Instructions to follow = All of the entries below, duplicated exactly, make up the answer.

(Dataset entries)
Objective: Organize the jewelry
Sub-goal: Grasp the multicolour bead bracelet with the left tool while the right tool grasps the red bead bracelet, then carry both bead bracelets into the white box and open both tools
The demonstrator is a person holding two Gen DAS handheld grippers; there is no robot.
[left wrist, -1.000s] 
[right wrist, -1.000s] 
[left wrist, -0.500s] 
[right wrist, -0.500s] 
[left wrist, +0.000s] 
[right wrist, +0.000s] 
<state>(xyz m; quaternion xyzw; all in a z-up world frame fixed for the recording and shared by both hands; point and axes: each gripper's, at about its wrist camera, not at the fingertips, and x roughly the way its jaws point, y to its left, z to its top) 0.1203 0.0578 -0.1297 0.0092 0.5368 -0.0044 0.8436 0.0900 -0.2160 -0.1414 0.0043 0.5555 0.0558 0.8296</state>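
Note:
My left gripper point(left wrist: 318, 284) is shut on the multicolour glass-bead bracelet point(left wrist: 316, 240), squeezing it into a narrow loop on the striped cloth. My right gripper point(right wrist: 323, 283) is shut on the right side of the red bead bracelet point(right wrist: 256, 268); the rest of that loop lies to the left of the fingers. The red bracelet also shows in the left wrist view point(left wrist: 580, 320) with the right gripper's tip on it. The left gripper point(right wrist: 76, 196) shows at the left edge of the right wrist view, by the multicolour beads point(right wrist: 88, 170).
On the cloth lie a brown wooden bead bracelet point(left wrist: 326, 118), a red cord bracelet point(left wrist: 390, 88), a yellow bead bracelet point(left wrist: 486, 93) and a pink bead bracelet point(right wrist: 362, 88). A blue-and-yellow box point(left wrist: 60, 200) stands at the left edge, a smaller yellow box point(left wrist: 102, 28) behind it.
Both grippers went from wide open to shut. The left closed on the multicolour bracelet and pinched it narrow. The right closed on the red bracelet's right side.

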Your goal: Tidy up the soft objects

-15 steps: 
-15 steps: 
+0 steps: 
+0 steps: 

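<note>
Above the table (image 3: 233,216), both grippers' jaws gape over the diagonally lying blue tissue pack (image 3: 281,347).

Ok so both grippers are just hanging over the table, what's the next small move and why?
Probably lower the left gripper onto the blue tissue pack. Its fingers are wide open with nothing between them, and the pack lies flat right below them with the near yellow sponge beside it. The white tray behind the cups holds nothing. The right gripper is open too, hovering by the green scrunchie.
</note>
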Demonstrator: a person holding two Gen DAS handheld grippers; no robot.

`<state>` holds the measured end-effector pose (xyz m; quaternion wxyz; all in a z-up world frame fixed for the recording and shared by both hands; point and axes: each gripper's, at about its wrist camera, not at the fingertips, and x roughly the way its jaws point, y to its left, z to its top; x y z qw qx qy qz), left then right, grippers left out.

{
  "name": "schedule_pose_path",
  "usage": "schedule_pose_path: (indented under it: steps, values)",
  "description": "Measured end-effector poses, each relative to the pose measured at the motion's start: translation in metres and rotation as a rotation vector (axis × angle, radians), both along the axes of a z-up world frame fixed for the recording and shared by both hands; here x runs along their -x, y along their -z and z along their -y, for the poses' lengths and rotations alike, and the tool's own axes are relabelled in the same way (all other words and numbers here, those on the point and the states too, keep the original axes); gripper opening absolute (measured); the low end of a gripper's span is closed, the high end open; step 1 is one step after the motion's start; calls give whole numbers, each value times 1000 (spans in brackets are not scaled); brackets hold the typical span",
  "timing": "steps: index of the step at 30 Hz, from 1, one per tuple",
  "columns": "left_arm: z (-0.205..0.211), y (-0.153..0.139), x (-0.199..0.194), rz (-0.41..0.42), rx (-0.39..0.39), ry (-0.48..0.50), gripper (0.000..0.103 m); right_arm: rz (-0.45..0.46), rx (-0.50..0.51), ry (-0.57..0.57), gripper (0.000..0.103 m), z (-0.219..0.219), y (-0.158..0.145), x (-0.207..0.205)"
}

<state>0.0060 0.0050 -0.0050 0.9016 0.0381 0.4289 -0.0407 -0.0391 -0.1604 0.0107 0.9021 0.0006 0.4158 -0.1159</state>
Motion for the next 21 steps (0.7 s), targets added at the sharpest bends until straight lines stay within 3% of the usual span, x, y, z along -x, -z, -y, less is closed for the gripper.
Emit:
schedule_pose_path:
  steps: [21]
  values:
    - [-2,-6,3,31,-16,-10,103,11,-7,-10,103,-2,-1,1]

Solution to this problem =
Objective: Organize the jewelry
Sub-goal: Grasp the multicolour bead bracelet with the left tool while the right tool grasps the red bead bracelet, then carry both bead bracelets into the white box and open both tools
The demonstrator is a person holding two Gen DAS handheld grippers; there is no robot.
[left wrist, -1.000s] 
[right wrist, -1.000s] 
[left wrist, -0.500s] 
[right wrist, -0.500s] 
[left wrist, +0.000s] 
[right wrist, +0.000s] 
<state>(xyz m; quaternion xyzw; all in a z-up world frame fixed for the recording and shared by both hands; point and axes: each gripper's, at about its wrist camera, not at the fingertips, and x roughly the way its jaws point, y to its left, z to its top) 0.1203 0.0578 -0.1297 0.0092 0.5368 -0.0044 0.8436 0.0900 -0.2160 -0.1414 0.0043 0.5555 0.0558 0.8296</state>
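Note:
My left gripper point(left wrist: 318, 284) is shut on the multicolour glass-bead bracelet point(left wrist: 316, 240), squeezing it into a narrow loop on the striped cloth. My right gripper point(right wrist: 323, 283) is shut on the right side of the red bead bracelet point(right wrist: 256, 268); the rest of that loop lies to the left of the fingers. The red bracelet also shows in the left wrist view point(left wrist: 580, 320) with the right gripper's tip on it. The left gripper point(right wrist: 76, 196) shows at the left edge of the right wrist view, by the multicolour beads point(right wrist: 88, 170).
On the cloth lie a brown wooden bead bracelet point(left wrist: 326, 118), a red cord bracelet point(left wrist: 390, 88), a yellow bead bracelet point(left wrist: 486, 93) and a pink bead bracelet point(right wrist: 362, 88). A blue-and-yellow box point(left wrist: 60, 200) stands at the left edge, a smaller yellow box point(left wrist: 102, 28) behind it.
Both grippers went from wide open to shut. The left closed on the multicolour bracelet and pinched it narrow. The right closed on the red bracelet's right side.
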
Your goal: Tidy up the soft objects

-15 steps: 
-15 steps: 
+0 steps: 
+0 steps: 

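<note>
Above the table (image 3: 233,216), both grippers' jaws gape over the diagonally lying blue tissue pack (image 3: 281,347).

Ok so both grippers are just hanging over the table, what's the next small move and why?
Probably lower the left gripper onto the blue tissue pack. Its fingers are wide open with nothing between them, and the pack lies flat right below them with the near yellow sponge beside it. The white tray behind the cups holds nothing. The right gripper is open too, hovering by the green scrunchie.
</note>
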Demonstrator: a person holding two Gen DAS handheld grippers; no robot.

`<state>` holds the measured end-effector pose (xyz m; quaternion wxyz; all in a z-up world frame fixed for the recording and shared by both hands; point and axes: each gripper's, at about its wrist camera, not at the fingertips, and x roughly the way its jaws point, y to its left, z to its top; x y z qw qx qy qz), left then right, grippers left out.

{
  "name": "schedule_pose_path",
  "usage": "schedule_pose_path: (indented under it: steps, values)",
  "description": "Measured end-effector poses, each relative to the pose measured at the motion's start: translation in metres and rotation as a rotation vector (axis × angle, radians), both along the axes of a z-up world frame fixed for the recording and shared by both hands; here x runs along their -x, y along their -z and z along their -y, for the poses' lengths and rotations alike, and the tool's own axes are relabelled in the same way (all other words and numbers here, those on the point and the states too, keep the original axes); gripper opening absolute (measured); the low end of a gripper's span is closed, the high end open; step 1 is one step after the motion's start; calls give whole numbers, each value times 1000 (spans in brackets are not scaled); brackets hold the typical span",
  "timing": "steps: index of the step at 30 Hz, from 1, one per tuple",
  "columns": "left_arm: z (-0.205..0.211), y (-0.153..0.139), x (-0.199..0.194), rz (-0.41..0.42), rx (-0.39..0.39), ry (-0.48..0.50), gripper (0.000..0.103 m); right_arm: rz (-0.45..0.46), rx (-0.50..0.51), ry (-0.57..0.57), gripper (0.000..0.103 m), z (-0.219..0.219), y (-0.158..0.145), x (-0.207..0.205)"
}

<state>0.0060 0.0050 -0.0050 0.9016 0.0381 0.4289 -0.0407 -0.0391 -0.1604 0.0107 0.9021 0.0006 0.4158 -0.1159</state>
Motion for the next 21 steps (0.7 s), targets added at the sharpest bends until straight lines stay within 3% of the usual span, x, y, z along -x, -z, -y, less is closed for the gripper.
Emit:
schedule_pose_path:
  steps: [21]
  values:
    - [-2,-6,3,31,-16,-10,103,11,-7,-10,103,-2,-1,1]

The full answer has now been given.